Archive for the ‘Random’ Category

I don’t rate well with google

April 28, 2005

So, I did a google search for my name…and I didn’t turn up until the 4th page (of course, my name “James Estes” Isn’t actually listed anywhere here…or wasn’t anyway :) ). The first reference to me was of an article I wrote for shadow. The article was on a custom chat tag feature I had in my chat program. Basically tags were things users could type in the chat to make things happen (like super beefed-up emoticons). For example, the kick tag…if a user typed [kick:dave,head], the message ‘James kicks Dave in the head’.

Ah…memories.

On Potential

April 14, 2005

When do you decide someone’s potential is going to stay just that? Imagine you’re on a basketball team and you’ve got a not-so-hot player…not a rookie…great potential, great enthusiasm, just not that good. Now imagine there is no practice…every game counts. Do you pass him the ball?

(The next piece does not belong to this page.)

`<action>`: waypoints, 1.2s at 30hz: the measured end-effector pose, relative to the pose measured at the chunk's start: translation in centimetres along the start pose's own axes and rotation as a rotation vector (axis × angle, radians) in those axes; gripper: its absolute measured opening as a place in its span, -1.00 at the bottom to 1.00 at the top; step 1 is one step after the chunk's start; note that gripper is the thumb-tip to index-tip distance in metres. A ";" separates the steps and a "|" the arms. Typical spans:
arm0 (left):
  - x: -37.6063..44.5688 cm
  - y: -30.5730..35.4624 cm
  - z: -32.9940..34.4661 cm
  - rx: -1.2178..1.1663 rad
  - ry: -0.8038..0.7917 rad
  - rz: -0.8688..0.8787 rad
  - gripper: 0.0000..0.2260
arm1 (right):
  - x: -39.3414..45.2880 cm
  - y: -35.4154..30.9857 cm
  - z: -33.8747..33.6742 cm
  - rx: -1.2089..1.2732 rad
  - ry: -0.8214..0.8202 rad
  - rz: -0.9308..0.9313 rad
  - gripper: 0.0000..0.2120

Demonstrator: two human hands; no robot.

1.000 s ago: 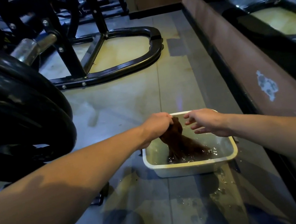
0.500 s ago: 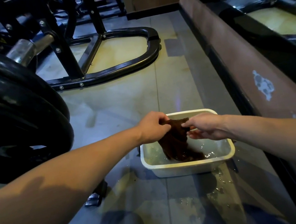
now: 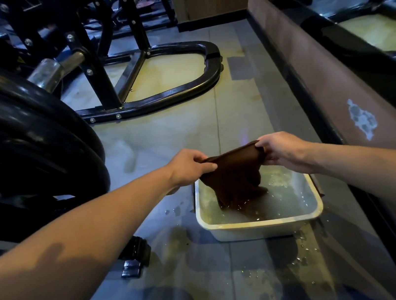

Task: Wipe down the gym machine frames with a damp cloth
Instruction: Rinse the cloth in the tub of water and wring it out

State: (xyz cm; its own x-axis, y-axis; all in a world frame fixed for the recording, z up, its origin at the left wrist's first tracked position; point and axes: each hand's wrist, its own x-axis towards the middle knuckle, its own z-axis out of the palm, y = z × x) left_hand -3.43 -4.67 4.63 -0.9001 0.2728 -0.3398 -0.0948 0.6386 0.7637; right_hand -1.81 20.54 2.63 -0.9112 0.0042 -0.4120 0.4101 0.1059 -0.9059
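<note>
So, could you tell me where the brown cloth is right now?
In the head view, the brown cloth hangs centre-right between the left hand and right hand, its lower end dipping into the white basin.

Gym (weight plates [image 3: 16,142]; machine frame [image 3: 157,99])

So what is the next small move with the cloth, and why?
Probably lift the dark brown wet cloth clear and wring it over the white plastic basin: both hands hold its top edge, yet its lower end sits in the water.
</note>
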 end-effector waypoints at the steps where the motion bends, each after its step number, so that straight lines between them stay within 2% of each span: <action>1: 0.0 0.1 0.1 -0.059 -0.004 -0.015 -0.93 | 0.1 -0.2 0.1 0.038 0.024 0.007 -0.74; 4: 0.0 0.6 0.6 -0.278 0.026 -0.035 -0.96 | 0.2 -0.7 0.1 0.096 0.018 0.017 -0.70; 6: 0.0 0.9 0.6 -0.337 0.059 -0.027 -0.91 | 0.0 -0.9 -0.1 0.086 -0.011 0.003 -0.70; 8: -0.2 1.1 0.4 -0.262 0.061 -0.003 -0.89 | -0.1 -1.0 0.1 0.015 0.013 -0.051 -0.72; 11: -0.8 1.2 0.3 -0.123 0.062 0.028 -0.86 | 0.0 -0.9 0.6 -0.135 0.168 -0.164 -0.76; 16: -0.1 1.3 0.3 -0.070 0.314 0.110 -0.80 | -1.1 -1.0 1.3 -0.377 0.358 -0.400 -0.79; 21: -0.4 1.8 0.4 -0.179 0.324 0.132 -0.81 | -2.2 -2.1 3.2 -0.290 0.416 -0.529 -0.80; 24: -0.4 2.1 0.8 -0.286 0.350 0.107 -0.80 | -2.5 -2.9 3.8 -0.205 0.374 -0.540 -0.86; 27: -0.7 3.3 1.5 -0.491 0.326 0.037 -0.84 | -3.3 -3.8 5.3 -0.058 0.284 -0.504 -0.94; 31: -1.1 5.0 2.3 -0.694 0.156 0.033 -0.62 | -4.1 -3.7 7.1 -0.026 0.110 -0.472 -0.93; 33: -1.4 5.1 2.5 -0.674 0.133 0.027 -0.64 | -4.2 -3.8 7.1 0.070 0.049 -0.382 -0.85; 36: -1.1 4.8 2.6 -0.675 0.209 -0.003 -0.85 | -3.5 -3.0 5.9 0.238 0.228 -0.237 -0.76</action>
State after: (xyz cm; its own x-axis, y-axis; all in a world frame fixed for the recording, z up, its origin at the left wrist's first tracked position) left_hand -1.74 0.01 7.26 -0.9558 0.0848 -0.2814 -0.2793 0.0351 0.9596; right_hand 0.36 14.31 6.18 -0.9561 0.2311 -0.1805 0.1606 -0.1022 -0.9817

To me, it’s a matter of whether the player can adapt and grow…become better. It’s almost the meaning of potential (shows promise) but not exactly. You can show promise and just not have the aptitude or desire to grow into it. But sometimes it can be difficult to know when to decide the potential won’t be reached.

I’m sure a lot of criteria can be used, but I think it can be boiled down to:
Talent/Instinct
Desire/Passion (love of the game)
Adaptable (can learn)

If you have all 3, I’ll pass you the ball without second-guessing, 2 and you’ll get it once or twice a game, 1 and you’re off the team.

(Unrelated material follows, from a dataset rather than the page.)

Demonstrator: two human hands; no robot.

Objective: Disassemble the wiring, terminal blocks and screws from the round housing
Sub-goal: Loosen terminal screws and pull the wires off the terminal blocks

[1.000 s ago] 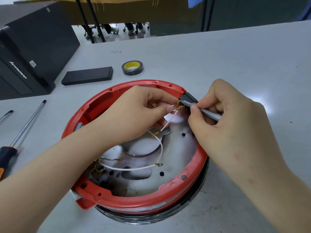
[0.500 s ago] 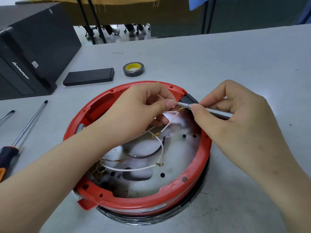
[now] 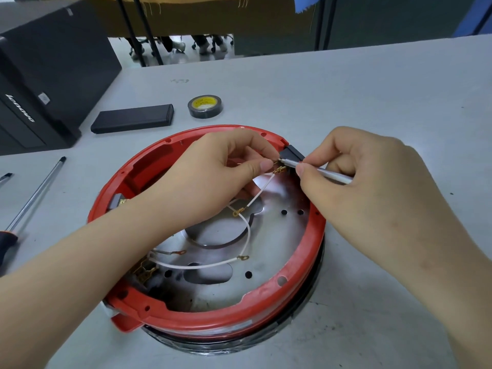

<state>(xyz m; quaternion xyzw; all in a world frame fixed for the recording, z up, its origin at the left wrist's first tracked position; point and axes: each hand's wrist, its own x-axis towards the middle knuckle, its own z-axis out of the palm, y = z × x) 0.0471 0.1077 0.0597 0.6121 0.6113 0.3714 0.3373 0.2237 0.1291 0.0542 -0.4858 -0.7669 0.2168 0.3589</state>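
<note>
Head view showed the red round housing [image 3: 213,319] at frame centre. Left hand [image 3: 213,179] pinched a brass terminal [image 3: 275,163] beside the black block [image 3: 292,153]; right hand [image 3: 372,187] gripped a thin silver tool [image 3: 323,171], its tip hidden there. White wire [image 3: 249,235] ran partly under the left forearm.

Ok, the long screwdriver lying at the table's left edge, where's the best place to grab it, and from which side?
Take the long screwdriver by its dark handle at the near end, low on the left edge of the table. Come from above, grip across the handle: it lies flat, the thin shaft pointing away towards the black case, and the handle is the thickest part. Both hands are busy at the round housing.
</note>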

But if I’m not the coach (very likely) I can’t cut people from the team. So, our team would effectively be running with one fewer player. We’d wear out faster, and in the end, just won’t win as many games as if we had a full team of real players. Hopefully, the coach would step up and cut the player…but you can be sure that if he doesn’t, the whole team will run extra laps when you lose.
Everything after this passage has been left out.